- _TASK DIRECTIONS_:
Could you return only the lines that run from the line with "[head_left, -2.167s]" through the final line of the data, exactly as they stand?

- _DATA SECTION_:
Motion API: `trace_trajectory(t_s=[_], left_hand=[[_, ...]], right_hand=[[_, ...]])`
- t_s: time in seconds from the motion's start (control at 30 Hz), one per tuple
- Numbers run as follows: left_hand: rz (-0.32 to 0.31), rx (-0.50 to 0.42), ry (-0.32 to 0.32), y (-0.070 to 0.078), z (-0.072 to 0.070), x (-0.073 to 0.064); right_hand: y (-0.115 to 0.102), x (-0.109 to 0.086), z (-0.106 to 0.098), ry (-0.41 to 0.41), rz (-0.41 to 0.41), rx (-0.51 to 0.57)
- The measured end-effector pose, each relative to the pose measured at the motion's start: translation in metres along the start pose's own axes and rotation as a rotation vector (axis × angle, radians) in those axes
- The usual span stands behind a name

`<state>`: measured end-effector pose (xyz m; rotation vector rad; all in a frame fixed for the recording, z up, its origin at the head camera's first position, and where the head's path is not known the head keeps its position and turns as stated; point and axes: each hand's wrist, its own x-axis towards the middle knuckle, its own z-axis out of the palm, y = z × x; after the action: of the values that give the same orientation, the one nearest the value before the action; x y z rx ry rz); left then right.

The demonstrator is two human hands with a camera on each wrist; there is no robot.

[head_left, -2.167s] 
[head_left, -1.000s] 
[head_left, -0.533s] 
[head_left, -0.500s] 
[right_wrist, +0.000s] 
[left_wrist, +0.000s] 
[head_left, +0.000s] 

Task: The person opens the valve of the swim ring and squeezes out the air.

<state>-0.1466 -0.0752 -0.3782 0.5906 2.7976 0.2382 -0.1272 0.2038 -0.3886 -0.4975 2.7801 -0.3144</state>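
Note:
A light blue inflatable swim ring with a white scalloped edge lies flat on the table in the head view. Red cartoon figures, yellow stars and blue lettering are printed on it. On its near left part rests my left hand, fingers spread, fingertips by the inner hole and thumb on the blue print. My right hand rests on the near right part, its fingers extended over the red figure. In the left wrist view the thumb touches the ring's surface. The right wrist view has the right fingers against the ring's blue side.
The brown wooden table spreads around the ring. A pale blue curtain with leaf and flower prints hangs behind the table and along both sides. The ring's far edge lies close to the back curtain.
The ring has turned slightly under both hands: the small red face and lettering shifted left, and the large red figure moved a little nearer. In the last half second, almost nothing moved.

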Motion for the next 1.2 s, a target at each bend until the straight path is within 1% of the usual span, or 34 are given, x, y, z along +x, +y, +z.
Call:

- _RESPONSE TO THE TASK_:
[head_left, -2.167s] 
[head_left, -1.000s] 
[head_left, -0.533s] 
[head_left, -0.500s] 
[right_wrist, +0.000s] 
[left_wrist, +0.000s] 
[head_left, +0.000s] 

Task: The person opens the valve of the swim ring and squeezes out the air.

<state>-0.1466 -0.0752 -0.3782 0.5906 2.7976 0.2382 -0.1272 0.2038 -0.3886 -0.4975 2.7801 -0.3144</state>
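Note:
A light blue inflatable swim ring with a white scalloped edge lies flat on the table in the head view. Red cartoon figures, yellow stars and blue lettering are printed on it. On its near left part rests my left hand, fingers spread, fingertips by the inner hole and thumb on the blue print. My right hand rests on the near right part, its fingers extended over the red figure. In the left wrist view the thumb touches the ring's surface. The right wrist view has the right fingers against the ring's blue side.
The brown wooden table spreads around the ring. A pale blue curtain with leaf and flower prints hangs behind the table and along both sides. The ring's far edge lies close to the back curtain.
The ring has turned slightly under both hands: the small red face and lettering shifted left, and the large red figure moved a little nearer. In the last half second, almost nothing moved.
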
Motion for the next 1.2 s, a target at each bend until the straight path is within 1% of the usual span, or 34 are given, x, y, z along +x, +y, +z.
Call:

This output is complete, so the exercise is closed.